The World Bank has exposed serious fraud in Indian healthcare programmes it has funded and said New Delhi had agreed to help stamp out corruption, officials said Saturday.
Serious lapses in auditing, malpractice and corruption were found in five healthcare programmes launched between 1997 and 2003, it said, adding that the projects were jointly funded by donors, India and the World Bank.
A "detailed implementation review launched by the World Bank and the Indian government in 2006 found serious incidents of fraud and corruption in the five health projects," it said.
Four of the projects under investigation have already been completed while the fifth is ongoing and was facing an in-depth review, the Bank said in a statement.
An Indian health ministry spokesman said the projects that received overseas funds dealt with tuberculosis, malaria and HIV/AIDS control.

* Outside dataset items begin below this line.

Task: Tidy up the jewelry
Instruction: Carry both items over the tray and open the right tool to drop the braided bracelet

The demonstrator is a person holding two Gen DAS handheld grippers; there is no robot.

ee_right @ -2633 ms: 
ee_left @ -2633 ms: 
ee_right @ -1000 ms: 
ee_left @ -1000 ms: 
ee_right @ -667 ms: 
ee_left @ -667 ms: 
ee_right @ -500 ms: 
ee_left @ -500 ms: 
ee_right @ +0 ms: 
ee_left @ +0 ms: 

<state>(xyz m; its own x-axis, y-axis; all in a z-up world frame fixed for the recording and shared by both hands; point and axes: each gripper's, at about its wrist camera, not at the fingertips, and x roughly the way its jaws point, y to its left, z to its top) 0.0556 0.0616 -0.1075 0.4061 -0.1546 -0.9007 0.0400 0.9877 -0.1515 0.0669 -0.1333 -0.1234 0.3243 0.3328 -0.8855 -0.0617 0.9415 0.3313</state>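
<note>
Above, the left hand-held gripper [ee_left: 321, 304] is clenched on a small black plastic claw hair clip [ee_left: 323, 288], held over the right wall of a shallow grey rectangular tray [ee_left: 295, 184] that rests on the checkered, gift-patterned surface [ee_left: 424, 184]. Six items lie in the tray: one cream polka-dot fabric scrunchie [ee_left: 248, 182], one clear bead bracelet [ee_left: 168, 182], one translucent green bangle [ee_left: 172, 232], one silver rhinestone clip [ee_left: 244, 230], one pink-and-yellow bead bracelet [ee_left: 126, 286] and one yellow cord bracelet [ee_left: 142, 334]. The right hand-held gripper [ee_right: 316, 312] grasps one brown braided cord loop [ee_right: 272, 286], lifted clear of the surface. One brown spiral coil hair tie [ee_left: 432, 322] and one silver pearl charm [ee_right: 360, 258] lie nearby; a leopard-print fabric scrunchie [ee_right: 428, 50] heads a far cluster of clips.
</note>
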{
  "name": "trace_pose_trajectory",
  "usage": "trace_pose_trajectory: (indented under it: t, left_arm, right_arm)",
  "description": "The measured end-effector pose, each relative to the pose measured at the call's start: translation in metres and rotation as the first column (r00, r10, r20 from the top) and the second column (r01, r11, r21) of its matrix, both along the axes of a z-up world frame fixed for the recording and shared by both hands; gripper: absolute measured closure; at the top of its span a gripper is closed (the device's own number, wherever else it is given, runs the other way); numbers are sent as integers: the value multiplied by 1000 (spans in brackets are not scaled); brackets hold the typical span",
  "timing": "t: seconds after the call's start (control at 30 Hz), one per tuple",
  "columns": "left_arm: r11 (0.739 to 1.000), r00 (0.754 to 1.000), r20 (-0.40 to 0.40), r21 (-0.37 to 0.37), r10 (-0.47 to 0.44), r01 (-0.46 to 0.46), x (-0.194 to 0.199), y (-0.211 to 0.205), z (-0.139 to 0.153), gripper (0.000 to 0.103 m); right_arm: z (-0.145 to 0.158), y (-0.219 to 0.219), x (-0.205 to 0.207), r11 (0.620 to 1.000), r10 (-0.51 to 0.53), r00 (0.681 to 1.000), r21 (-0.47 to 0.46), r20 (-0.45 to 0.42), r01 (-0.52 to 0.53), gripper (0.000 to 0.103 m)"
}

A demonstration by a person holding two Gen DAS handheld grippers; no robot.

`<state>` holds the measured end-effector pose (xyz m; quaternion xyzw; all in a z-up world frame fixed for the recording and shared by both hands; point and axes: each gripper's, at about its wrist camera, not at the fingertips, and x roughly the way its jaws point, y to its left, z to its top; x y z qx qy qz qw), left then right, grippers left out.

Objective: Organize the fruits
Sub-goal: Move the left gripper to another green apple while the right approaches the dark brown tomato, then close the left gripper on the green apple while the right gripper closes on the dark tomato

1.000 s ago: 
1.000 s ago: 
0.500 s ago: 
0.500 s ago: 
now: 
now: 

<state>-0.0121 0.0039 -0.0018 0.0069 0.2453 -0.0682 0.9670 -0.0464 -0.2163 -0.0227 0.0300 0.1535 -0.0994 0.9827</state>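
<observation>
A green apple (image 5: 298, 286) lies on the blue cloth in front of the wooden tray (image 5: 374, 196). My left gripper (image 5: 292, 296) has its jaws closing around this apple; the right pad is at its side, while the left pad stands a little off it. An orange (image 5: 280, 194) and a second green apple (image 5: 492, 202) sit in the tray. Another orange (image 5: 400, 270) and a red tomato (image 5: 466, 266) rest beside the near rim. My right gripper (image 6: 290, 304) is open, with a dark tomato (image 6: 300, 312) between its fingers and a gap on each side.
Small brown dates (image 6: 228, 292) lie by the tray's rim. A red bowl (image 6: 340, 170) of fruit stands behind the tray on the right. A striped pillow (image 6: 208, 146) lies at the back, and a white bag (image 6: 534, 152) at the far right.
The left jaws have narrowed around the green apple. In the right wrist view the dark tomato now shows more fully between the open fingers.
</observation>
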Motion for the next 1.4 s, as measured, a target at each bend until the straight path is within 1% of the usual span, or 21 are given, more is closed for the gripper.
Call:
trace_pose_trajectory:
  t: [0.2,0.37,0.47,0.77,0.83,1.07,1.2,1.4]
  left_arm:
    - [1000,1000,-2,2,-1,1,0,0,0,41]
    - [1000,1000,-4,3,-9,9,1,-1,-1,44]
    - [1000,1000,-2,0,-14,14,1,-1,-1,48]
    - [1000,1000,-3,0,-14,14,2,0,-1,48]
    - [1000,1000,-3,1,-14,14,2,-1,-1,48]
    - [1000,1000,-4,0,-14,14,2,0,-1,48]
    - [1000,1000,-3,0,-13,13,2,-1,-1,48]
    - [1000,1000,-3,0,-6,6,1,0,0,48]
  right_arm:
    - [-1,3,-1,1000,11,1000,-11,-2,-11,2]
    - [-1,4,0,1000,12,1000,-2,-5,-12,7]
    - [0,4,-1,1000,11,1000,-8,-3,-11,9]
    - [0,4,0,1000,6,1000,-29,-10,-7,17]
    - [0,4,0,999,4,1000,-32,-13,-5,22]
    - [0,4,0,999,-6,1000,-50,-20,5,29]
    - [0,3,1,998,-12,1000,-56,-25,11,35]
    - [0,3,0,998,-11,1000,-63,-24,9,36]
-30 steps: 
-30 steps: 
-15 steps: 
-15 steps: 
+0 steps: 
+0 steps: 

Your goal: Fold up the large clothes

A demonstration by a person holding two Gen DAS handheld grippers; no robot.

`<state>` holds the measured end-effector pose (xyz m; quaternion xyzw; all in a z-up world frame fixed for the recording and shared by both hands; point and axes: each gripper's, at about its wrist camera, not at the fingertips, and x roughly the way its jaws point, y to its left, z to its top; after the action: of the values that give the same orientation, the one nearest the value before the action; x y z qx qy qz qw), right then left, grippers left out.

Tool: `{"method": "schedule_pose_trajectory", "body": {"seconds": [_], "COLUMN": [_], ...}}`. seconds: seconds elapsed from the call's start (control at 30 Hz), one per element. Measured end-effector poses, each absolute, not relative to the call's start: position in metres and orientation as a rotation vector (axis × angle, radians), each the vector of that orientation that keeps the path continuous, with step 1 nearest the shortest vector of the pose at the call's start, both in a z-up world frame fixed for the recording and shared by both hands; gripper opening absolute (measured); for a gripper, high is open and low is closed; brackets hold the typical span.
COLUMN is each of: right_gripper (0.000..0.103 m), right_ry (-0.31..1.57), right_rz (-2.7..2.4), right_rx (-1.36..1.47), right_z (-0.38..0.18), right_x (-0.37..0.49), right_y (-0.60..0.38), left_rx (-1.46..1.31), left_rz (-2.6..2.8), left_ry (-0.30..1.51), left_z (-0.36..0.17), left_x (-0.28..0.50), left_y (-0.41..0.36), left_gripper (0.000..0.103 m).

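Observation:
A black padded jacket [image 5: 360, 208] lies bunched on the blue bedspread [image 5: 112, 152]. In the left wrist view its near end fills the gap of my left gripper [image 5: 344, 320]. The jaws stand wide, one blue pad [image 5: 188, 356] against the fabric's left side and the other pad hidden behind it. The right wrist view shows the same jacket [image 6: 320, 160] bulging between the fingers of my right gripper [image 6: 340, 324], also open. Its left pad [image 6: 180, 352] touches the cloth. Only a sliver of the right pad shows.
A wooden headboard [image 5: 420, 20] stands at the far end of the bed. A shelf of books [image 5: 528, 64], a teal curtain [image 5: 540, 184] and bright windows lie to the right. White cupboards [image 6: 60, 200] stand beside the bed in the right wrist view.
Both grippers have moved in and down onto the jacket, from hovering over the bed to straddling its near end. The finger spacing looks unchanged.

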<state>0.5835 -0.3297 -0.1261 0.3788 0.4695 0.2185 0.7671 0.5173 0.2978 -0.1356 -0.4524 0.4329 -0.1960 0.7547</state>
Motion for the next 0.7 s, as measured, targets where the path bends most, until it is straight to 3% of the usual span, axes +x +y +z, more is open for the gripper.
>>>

The World Bank said the in-house review was prompted by an internal investigation in 2005 into a reproductive and child health project in India.
"It found corrupt practices by two pharmaceutical companies which were subsequently disbarred by the Bank and the (Indian) government," it said.
World Bank president Robert Zoellick lashed out at random corruption in India, where state-run hospitals and clinics are seen as incapable of caring for the nation's billion-plus population.
"The probe has revealed unacceptable indicators of fraud and corruption," Zoellick said in a statement issued in India.
"The government of India and the World Bank are committed to getting to the bottom of how these problems occurred and I appreciate the resolute commitment of the government, which will be in the lead in pursuing criminal wrongdoing," he said.
Zoellick also blamed administrative lapses by the Bank for the fraud.
"On the Bank side, there were weaknesses in project design, supervision and evaluation. There are also systemic flaws. I'm determined to fix these problems," he said.
The government and the Bank have committed to improving oversight of the total nine health projects supported by the organisation, Zoellick added.
World Bank Managing Director Ngozi Okonjo-Iweala, who visited New Delhi for talks with top officials Friday, said the Bank would invite external auditors to help fight corruption in the future.
India also warned it would take speedy action. Health Secretary Naresh Dayal said four teams of people from the finance and health ministries would be set up to "probe the irregularities" and action would be taken against those found guilty.
The government has already decided that procurement for Bank-funded health projects should be done through the United Nations Organisations of Procurement, Dayal said.
India's finance ministry also promised "exemplary punishment" for those found guilty, a ministry spokesman said.